[MATERIAL SHOWN]
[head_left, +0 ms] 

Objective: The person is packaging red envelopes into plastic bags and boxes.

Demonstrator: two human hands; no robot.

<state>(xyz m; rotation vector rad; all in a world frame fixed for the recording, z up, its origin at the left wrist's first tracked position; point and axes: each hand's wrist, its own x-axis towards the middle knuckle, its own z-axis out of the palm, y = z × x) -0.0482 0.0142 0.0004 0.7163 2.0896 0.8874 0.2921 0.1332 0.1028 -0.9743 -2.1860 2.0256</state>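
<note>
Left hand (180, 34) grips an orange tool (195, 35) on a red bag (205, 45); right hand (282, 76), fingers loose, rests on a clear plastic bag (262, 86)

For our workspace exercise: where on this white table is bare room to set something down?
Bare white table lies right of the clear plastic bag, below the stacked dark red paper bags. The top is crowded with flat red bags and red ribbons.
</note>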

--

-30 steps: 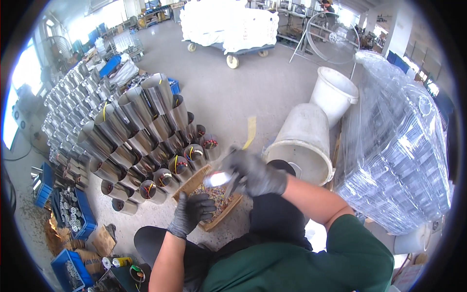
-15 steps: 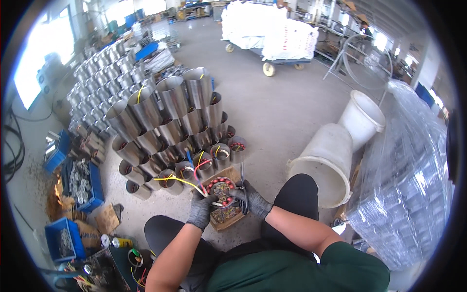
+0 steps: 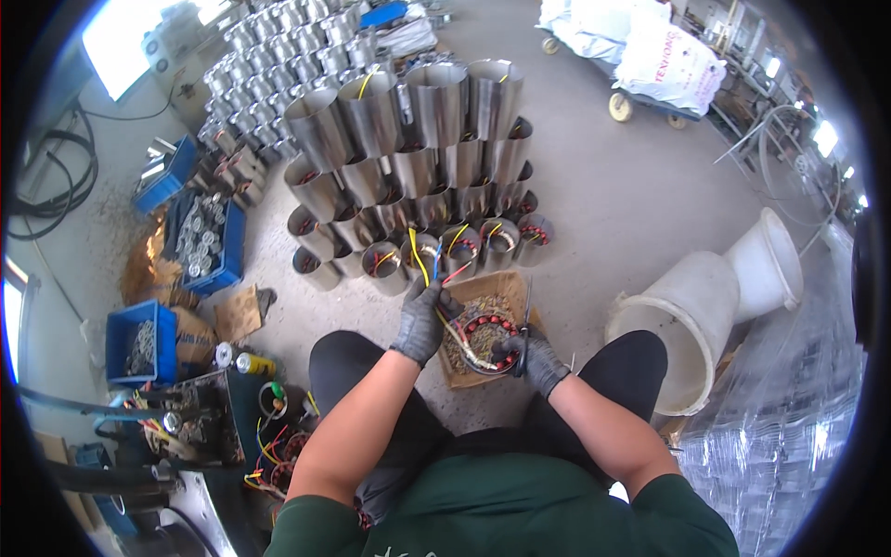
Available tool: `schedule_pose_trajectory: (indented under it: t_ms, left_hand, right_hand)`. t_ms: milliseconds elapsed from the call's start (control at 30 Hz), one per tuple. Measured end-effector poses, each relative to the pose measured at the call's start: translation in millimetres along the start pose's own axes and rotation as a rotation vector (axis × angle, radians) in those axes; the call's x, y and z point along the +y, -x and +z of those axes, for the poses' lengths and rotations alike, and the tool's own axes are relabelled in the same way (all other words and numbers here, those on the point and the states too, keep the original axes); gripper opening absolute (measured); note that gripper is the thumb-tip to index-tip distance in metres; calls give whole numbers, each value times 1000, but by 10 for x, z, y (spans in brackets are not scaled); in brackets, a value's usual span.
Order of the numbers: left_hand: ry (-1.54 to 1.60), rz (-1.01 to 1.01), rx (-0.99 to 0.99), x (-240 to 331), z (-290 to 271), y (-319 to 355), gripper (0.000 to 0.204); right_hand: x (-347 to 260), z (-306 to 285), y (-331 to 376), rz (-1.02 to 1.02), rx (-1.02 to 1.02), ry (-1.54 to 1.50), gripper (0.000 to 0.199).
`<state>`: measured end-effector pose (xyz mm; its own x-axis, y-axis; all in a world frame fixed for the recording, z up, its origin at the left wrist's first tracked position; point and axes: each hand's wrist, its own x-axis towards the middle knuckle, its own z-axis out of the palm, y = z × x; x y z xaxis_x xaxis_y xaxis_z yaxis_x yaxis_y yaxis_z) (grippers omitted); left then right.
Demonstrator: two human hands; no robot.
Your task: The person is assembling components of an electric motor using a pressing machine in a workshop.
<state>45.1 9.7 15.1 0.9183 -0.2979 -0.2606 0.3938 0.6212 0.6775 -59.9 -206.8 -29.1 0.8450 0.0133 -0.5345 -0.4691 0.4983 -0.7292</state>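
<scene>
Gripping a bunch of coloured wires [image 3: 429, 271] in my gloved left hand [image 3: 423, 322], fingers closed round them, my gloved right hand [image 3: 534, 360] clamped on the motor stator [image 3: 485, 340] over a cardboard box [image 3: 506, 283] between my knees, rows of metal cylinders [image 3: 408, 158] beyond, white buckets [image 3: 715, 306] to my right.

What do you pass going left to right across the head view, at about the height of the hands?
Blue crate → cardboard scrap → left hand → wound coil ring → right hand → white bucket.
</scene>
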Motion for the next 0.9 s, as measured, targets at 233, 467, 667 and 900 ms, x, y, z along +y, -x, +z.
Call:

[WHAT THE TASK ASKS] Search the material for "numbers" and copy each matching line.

[ANSWER SPACE]
Available tool: `schedule_pose_trajectory: (indented under it: t_ms, left_hand, right_hand)`. t_ms: milliseconds elapsed from the call's start (control at 30 Hz), one per tuple. Measured end-effector poses, each relative to the pose measured at the call's start: translation in millimetres along the start pose's own axes and rotation as a rotation vector (axis × angle, radians) in those axes; the call's x, y and z point along the +y, -x and +z of those axes, for the poses' lengths and rotations alike, and the tool's own axes are relabelled in the same way (all other words and numbers here, those on the point and the states too, keep the original axes); gripper opening absolute (measured); note that gripper is the thumb-tip to index-tip distance in metres; calls give whole numbers, each value times 1000, but by 10 for x, z, y (spans in brackets are not scaled); in brackets, a value's usual span.
Order of the numbers: left_hand: ry (-1.54 to 1.60), rz (-1.01 to 1.01), rx (-0.99 to 0.99), x (-240 to 331), z (-290 to 271), y (-319 to 355), gripper (0.000 to 0.204); right_hand: x (-347 to 260), z (-306 to 285), y (-331 to 376), rz (-1.02 to 1.02), rx (-1.02 to 1.02), ry (-1.54 to 1.50), gripper (0.000 to 0.199).

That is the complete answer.